** EXERCISE **
Return, exactly as written, every line from the first line of the data below through the line that contains "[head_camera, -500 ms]".

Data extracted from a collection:
>>>>>

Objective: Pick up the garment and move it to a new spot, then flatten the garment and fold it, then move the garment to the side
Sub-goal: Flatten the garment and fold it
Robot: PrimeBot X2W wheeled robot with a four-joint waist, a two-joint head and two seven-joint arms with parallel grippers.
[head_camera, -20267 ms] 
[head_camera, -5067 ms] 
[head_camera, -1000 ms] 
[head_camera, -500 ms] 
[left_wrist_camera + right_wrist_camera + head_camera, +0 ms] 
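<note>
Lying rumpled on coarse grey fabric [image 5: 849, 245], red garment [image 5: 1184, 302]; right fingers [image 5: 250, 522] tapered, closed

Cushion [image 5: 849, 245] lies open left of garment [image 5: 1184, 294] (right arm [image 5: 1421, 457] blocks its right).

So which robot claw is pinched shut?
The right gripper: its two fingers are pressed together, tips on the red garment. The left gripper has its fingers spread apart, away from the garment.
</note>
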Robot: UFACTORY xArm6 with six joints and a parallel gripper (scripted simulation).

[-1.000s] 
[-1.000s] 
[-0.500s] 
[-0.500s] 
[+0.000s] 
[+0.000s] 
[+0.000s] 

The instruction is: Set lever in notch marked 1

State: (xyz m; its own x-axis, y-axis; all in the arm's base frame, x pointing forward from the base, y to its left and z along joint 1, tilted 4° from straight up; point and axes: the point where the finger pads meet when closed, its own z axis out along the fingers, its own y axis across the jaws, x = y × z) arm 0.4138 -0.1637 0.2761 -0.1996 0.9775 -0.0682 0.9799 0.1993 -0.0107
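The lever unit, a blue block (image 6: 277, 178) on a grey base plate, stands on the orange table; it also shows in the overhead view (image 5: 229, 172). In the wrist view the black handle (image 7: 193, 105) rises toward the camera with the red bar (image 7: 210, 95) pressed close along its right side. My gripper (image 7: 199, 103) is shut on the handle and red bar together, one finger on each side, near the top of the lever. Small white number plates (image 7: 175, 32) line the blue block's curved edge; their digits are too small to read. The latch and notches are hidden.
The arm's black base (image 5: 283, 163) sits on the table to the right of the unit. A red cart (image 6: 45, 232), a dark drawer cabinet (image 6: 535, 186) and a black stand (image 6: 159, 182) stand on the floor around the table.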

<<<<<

** FINAL ANSWER **
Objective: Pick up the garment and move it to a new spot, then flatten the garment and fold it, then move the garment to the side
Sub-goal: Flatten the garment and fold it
Robot: PrimeBot X2W wheeled robot with a four-joint waist, a two-joint head and two seven-joint arms with parallel grippers.
[head_camera, -20267 ms] 
[head_camera, -5067 ms] 
[head_camera, -1000 ms] 
[head_camera, -500 ms] 

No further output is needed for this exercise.